Monday, April 04, 2005

Well, I've finally got my pictures scanned and online. If anyone is still reading this, you can go here to view them. I tried to organize them. The toddler class is first, then it works its way up to the older kids. Most of them are explained through by their picture name. The pictures toward the end are from when the group from my school came the last week, as you can tell by all the extra Americans around. Please excuse my spelling on some, as I spent two hours scanning and naming pictures last night.

It's a little hard to share these pictures because, as I was sharing with Natalie, they are just some more poor children to the majority of you. I know I become de-sensitized to poverty when I see children on television, or in print, and I understand that most of you will view them in the same way, just as I would view someone else's Mexico pictures. I can't explain or use enough words to tell how much I love these kids and how much they mean to me. Even after knowing them for just ten weeks, I felt like such a part of their life, and I felt like I really knew who they were as individuals. Anyway, I just had to state that as you take a look at the kids.

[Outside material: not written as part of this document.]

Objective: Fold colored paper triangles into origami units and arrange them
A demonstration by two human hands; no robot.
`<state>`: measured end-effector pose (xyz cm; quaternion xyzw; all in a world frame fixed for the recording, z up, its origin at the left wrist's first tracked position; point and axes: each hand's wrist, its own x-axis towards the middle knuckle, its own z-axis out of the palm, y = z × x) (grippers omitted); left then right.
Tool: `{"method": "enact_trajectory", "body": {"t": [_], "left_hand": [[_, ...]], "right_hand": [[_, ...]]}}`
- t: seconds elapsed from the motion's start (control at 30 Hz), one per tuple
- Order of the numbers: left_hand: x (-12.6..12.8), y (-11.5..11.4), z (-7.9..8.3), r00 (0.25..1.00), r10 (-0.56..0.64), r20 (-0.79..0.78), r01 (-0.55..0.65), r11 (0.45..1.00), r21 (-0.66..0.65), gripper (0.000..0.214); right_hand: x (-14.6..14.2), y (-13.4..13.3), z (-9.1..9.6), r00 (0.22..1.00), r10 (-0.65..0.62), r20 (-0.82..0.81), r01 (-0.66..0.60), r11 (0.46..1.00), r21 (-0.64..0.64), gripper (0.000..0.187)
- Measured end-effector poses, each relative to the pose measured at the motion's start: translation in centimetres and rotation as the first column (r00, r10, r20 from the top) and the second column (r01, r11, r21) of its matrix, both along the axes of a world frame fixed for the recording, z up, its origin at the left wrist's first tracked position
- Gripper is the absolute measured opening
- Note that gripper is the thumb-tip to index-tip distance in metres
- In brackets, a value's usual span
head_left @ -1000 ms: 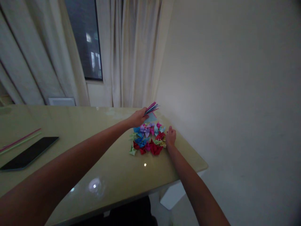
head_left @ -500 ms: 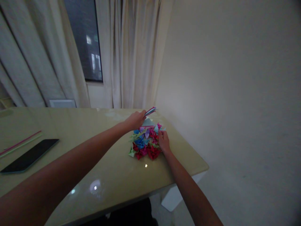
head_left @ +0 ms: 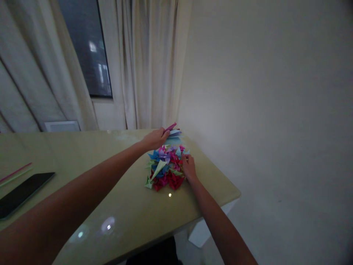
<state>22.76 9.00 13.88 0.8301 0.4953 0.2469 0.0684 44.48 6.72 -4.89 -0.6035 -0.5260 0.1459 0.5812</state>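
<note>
A heap of small folded paper pieces [head_left: 164, 167] in red, blue, pink, purple and green lies near the right end of a glossy beige table [head_left: 116, 206]. My left hand [head_left: 154, 139] reaches past the heap and grips a thin stack of coloured paper sheets [head_left: 172, 129], lifted at one edge. My right hand [head_left: 188, 167] rests against the right side of the heap with its fingers curled in among the pieces.
A dark phone [head_left: 23, 191] and two thin straws [head_left: 15, 173], pink and green, lie at the table's left. Cream curtains [head_left: 149, 62] and a dark window [head_left: 85, 48] stand behind. A plain wall is on the right, and the table's corner [head_left: 234, 191] sits close to my right arm.
My right hand slid left, pushing the folded pieces into a tighter heap. The left hand lowered the paper stack slightly. The view shifted a little to the right.
</note>
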Motion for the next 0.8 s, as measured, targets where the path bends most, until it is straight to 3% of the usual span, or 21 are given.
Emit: {"method": "enact_trajectory", "body": {"t": [0.1,0.27,0.37,0.5,0.6,0.8], "left_hand": [[0.5,1.3,-0.1,0.999,-0.001,0.033,0.002,1.0,-0.025,0.043],[0.9,3.4,-0.6,0.965,-0.198,0.174,0.208,0.977,-0.042,0.03],[0.7,4.4,-1.0,0.93,-0.233,0.283,0.252,0.967,-0.031,0.029],[0.3,5.8,-1.0,0.912,-0.228,0.34,0.266,0.962,-0.068,0.028],[0.0,6.8,-0.7,0.925,-0.205,0.321,0.222,0.975,-0.018,0.03],[0.1,9.4,-0.8,0.953,-0.17,0.249,0.159,0.985,0.063,0.047]], "right_hand": [[0.2,-0.2,0.0,1.0,-0.014,-0.014,0.014,1.0,0.002,0.046],[0.8,-0.2,-0.6,0.998,-0.055,-0.015,0.055,0.998,0.022,0.044],[1.4,0.7,-0.8,0.994,-0.104,-0.013,0.105,0.992,0.068,0.048],[2.5,3.3,-1.0,0.971,-0.233,-0.054,0.236,0.971,0.048,0.051],[3.0,5.3,-1.2,0.947,-0.311,-0.08,0.311,0.95,-0.006,0.046],[3.2,6.4,-1.7,0.966,-0.225,-0.126,0.227,0.974,0.004,0.046]]}}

So i've been back in the States for a week and two days. It has been really strange, actually, and it's odd being back in my consumer lifestyle. I have noticed that I have had trouble adjusting to things. For one, I am still struggling to listen to sermons. In Mexico I got very used to trying to listen to sermons in Spanish, getting bored, and then daydreaming. I feel like I've lost a lot of Spanish already, by being back. A lady tried to talk to me yesterday in Spanish and even though I knew what she was saying I got frustrated, embarrassed, and gave up. That's disappointing. When I know I can revert to English and be understood, I am embarassed to use my bad Spanish.

I got back home and said to myself "now what?". I had such a consistency set in my life in Mexico that coming back to a week of running around, visiting people and catching up was out of place and a little awkward.

People keep asking me, upon my return, if I had a good time. Yes, I did. I am so incredibly happy that I took this opportunity, stepped out of my routine and my school schedule, and did this. They also ask if I miss it, and I honestly reply that yes, I miss it a lot. I get to go back in June for a week, but then I know that it will probably be 9 months before I am back again. That is hard to think about.

On the video that Andy made for the college group's trip to Mexico, Melissa talked about how hard it was to befriend the children and the people, and then to pick up your stuff, say goodbye, and walk out of their life. It is hard on a person when they have been there for a week. It is incredibly difficult for someone who has been there ten weeks. It is hard to be another American who has gotten to know these kids (and I must mention the girls that I worked with as well), and then goes back to her normal life, and counts her time in Mexico as another life adventure. I am not quite sure how to accept that.

When I was in Mexico I would go to the internet two times a week, and it would be the only time I could listen to some of my favorite bands, as I did not take my cds down there with me. One of my favorite bands, Copeland, was releasing a new cd, and this song was on their website. It reminds me a lot of the love of Christ and how that should propel us to take action in our world. I'm kind of a strange person, and I take on songs/sayings/quotes for certain periods in my life. "Love is a Fast Song" by Copeland is the song for Mexico. You can hear it here.

You don't have to be ashamed
'Cause you're a miracle through and through
Oh, and you don't have to be ashamed
Of the miracle inside of you

What has love become?
(What has love become?)
It's not like we used to hear in those old songs
And it's not like yours
(And it's not like yours)
What has love become?

Your love is in motion
And it's spinning me around, yeah
My heart is in motion
For the movement that's in you

You should not be angry
If all she wants is your money
Oh, you should not be angry
'Cause all you want is her body

What has love become?
(What has love become?)

It's not like we used to hear in those old songs
And it's not like yours
(And it's not like yours)
What has love become?

Your love is a fast song
And I'm dancing 'cause I'm in love with you
My heart is in motion
For the rhythm inside you
Your love is a slow song
It's resounding through my world again
My heart is in motion
For the song inside of you

I guess this is my last post. I hope you all enjoyed reading.